Assignment:
Take the data that sits below and write it out again exactly.

Data segment:
Content starts
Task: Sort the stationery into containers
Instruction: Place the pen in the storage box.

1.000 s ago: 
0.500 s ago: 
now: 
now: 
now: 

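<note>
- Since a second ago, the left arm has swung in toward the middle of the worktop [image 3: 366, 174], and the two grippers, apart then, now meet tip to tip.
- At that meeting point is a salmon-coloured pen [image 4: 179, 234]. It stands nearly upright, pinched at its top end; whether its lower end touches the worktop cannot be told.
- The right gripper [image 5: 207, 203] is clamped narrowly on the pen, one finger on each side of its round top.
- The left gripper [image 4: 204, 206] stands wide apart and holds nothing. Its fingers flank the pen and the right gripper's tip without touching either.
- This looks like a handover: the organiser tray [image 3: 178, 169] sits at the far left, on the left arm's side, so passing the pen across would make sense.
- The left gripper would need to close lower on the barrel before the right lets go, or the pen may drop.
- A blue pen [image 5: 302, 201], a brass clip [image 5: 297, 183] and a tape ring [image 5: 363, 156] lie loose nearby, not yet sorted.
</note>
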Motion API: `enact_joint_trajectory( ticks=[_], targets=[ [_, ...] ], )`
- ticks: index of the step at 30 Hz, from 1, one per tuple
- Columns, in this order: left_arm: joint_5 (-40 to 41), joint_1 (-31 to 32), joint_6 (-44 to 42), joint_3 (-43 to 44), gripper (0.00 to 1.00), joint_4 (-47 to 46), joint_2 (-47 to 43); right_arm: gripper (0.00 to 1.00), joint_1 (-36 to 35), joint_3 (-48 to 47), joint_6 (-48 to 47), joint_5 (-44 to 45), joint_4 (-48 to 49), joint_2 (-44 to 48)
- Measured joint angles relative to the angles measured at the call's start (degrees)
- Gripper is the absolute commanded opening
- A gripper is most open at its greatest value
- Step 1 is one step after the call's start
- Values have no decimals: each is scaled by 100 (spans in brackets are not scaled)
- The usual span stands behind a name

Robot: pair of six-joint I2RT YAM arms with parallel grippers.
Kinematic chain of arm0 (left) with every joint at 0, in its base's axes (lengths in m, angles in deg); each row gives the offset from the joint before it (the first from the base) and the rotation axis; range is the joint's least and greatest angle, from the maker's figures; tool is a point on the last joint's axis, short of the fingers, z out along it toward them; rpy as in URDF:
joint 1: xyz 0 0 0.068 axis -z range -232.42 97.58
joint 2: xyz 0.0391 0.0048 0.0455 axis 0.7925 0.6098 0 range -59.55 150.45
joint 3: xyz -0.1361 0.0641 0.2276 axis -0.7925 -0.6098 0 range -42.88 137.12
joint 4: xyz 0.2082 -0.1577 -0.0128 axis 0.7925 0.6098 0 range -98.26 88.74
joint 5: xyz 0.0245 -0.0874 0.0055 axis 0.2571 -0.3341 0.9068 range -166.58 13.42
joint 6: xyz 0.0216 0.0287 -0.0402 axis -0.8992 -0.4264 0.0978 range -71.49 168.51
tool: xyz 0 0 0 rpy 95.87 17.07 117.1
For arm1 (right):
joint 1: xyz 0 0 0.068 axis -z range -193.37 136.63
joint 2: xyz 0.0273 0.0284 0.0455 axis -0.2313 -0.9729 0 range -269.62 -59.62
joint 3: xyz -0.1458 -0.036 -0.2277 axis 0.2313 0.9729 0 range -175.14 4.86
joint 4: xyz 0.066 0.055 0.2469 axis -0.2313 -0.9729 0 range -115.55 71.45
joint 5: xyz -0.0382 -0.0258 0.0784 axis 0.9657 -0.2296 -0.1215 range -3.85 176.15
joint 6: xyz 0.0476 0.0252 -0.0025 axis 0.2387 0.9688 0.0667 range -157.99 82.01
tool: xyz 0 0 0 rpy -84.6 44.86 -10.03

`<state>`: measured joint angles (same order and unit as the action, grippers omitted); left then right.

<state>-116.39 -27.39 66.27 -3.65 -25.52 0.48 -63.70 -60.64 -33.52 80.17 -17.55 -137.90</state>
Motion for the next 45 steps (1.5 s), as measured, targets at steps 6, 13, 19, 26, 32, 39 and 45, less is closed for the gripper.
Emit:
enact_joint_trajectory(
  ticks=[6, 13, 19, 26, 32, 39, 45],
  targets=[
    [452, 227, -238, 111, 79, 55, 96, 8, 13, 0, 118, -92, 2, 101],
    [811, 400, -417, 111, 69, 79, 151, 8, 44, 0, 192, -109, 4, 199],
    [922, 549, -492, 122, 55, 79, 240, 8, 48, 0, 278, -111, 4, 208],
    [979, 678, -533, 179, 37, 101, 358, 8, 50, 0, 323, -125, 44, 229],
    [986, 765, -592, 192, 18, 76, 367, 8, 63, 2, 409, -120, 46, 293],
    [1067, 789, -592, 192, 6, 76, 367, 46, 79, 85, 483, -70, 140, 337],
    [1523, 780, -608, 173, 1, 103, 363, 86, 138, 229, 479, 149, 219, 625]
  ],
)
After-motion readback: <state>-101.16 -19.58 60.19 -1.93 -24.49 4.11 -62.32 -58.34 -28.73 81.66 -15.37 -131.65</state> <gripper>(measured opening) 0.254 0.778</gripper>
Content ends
Solution to the problem:
Task: Sort the stationery into containers
Instruction: Place the pen in the storage box.

1.000 s ago: 
0.500 s ago: 
now: 
now: 
now: 

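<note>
- Since a second ago, the left arm has swung in toward the middle of the worktop [image 3: 366, 174], and the two grippers, apart then, now meet tip to tip.
- At that meeting point is a salmon-coloured pen [image 4: 179, 234]. It stands nearly upright, pinched at its top end; whether its lower end touches the worktop cannot be told.
- The right gripper [image 5: 207, 203] is clamped narrowly on the pen, one finger on each side of its round top.
- The left gripper [image 4: 204, 206] stands wide apart and holds nothing. Its fingers flank the pen and the right gripper's tip without touching either.
- This looks like a handover: the organiser tray [image 3: 178, 169] sits at the far left, on the left arm's side, so passing the pen across would make sense.
- The left gripper would need to close lower on the barrel before the right lets go, or the pen may drop.
- A blue pen [image 5: 302, 201], a brass clip [image 5: 297, 183] and a tape ring [image 5: 363, 156] lie loose nearby, not yet sorted.
</note>
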Motion API: `enact_joint_trajectory( ticks=[_], targets=[ [_, ...] ], )`
- ticks: index of the step at 30 Hz, from 1, one per tuple
- Columns, in this order: left_arm: joint_5 (-40 to 41), joint_1 (-31 to 32), joint_6 (-44 to 42), joint_3 (-43 to 44), gripper (0.00 to 1.00), joint_4 (-47 to 46), joint_2 (-47 to 43); right_arm: gripper (0.00 to 1.00), joint_1 (-36 to 35), joint_3 (-48 to 47), joint_6 (-48 to 47), joint_5 (-44 to 45), joint_4 (-48 to 49), joint_2 (-44 to 48)
- Measured joint angles relative to the angles measured at the call's start (degrees)
- Gripper is the absolute commanded opening
- A gripper is most open at its greatest value
- Step 1 is one step after the call's start
- Values have no decimals: each is scaled by 100 (spans in brackets are not scaled)
- The usual span stands behind a name

Robot: pair of six-joint I2RT YAM arms with parallel grippers.
Kinematic chain of arm0 (left) with every joint at 0, in its base's axes (lengths in m, angles in deg); each row gives the offset from the joint before it (the first from the base) and the rotation axis; range is the joint's least and greatest angle, from the maker's figures; tool is a point on the last joint's axis, short of the fingers, z out along it toward them; rpy as in URDF:
joint 1: xyz 0 0 0.068 axis -z range -232.42 97.58
joint 2: xyz 0.0391 0.0048 0.0455 axis 0.7925 0.6098 0 range -59.55 150.45
joint 3: xyz -0.1361 0.0641 0.2276 axis -0.7925 -0.6098 0 range -42.88 137.12
joint 4: xyz 0.2082 -0.1577 -0.0128 axis 0.7925 0.6098 0 range -98.26 88.74
joint 5: xyz 0.0245 -0.0874 0.0055 axis 0.2571 -0.3341 0.9068 range -166.58 13.42
joint 6: xyz 0.0216 0.0287 -0.0402 axis -0.8992 -0.4264 0.0978 range -71.49 168.51
tool: xyz 0 0 0 rpy 95.87 17.07 117.1
For arm1 (right):
joint 1: xyz 0 0 0.068 axis -z range -193.37 136.63
joint 2: xyz 0.0273 0.0284 0.0455 axis -0.2313 -0.9729 0 range -269.62 -59.62
joint 3: xyz -0.1458 -0.036 -0.2277 axis 0.2313 0.9729 0 range -175.14 4.86
joint 4: xyz 0.066 0.055 0.2469 axis -0.2313 -0.9729 0 range -115.55 71.45
joint 5: xyz -0.0382 -0.0258 0.0784 axis 0.9657 -0.2296 -0.1215 range -3.85 176.15
joint 6: xyz 0.0476 0.0252 -0.0025 axis 0.2387 0.9688 0.0667 range -157.99 82.01
tool: xyz 0 0 0 rpy -84.6 44.86 -10.03

`<state>`: measured joint angles (same order and unit as the action, grippers omitted); left then right.

<state>-116.39 -27.39 66.27 -3.65 -25.52 0.48 -63.70 -60.64 -33.52 80.17 -17.55 -137.90</state>
Motion for the next 45 steps (1.5 s), as measured, targets at steps 6, 13, 19, 26, 32, 39 and 45, less is closed for the gripper.
Emit:
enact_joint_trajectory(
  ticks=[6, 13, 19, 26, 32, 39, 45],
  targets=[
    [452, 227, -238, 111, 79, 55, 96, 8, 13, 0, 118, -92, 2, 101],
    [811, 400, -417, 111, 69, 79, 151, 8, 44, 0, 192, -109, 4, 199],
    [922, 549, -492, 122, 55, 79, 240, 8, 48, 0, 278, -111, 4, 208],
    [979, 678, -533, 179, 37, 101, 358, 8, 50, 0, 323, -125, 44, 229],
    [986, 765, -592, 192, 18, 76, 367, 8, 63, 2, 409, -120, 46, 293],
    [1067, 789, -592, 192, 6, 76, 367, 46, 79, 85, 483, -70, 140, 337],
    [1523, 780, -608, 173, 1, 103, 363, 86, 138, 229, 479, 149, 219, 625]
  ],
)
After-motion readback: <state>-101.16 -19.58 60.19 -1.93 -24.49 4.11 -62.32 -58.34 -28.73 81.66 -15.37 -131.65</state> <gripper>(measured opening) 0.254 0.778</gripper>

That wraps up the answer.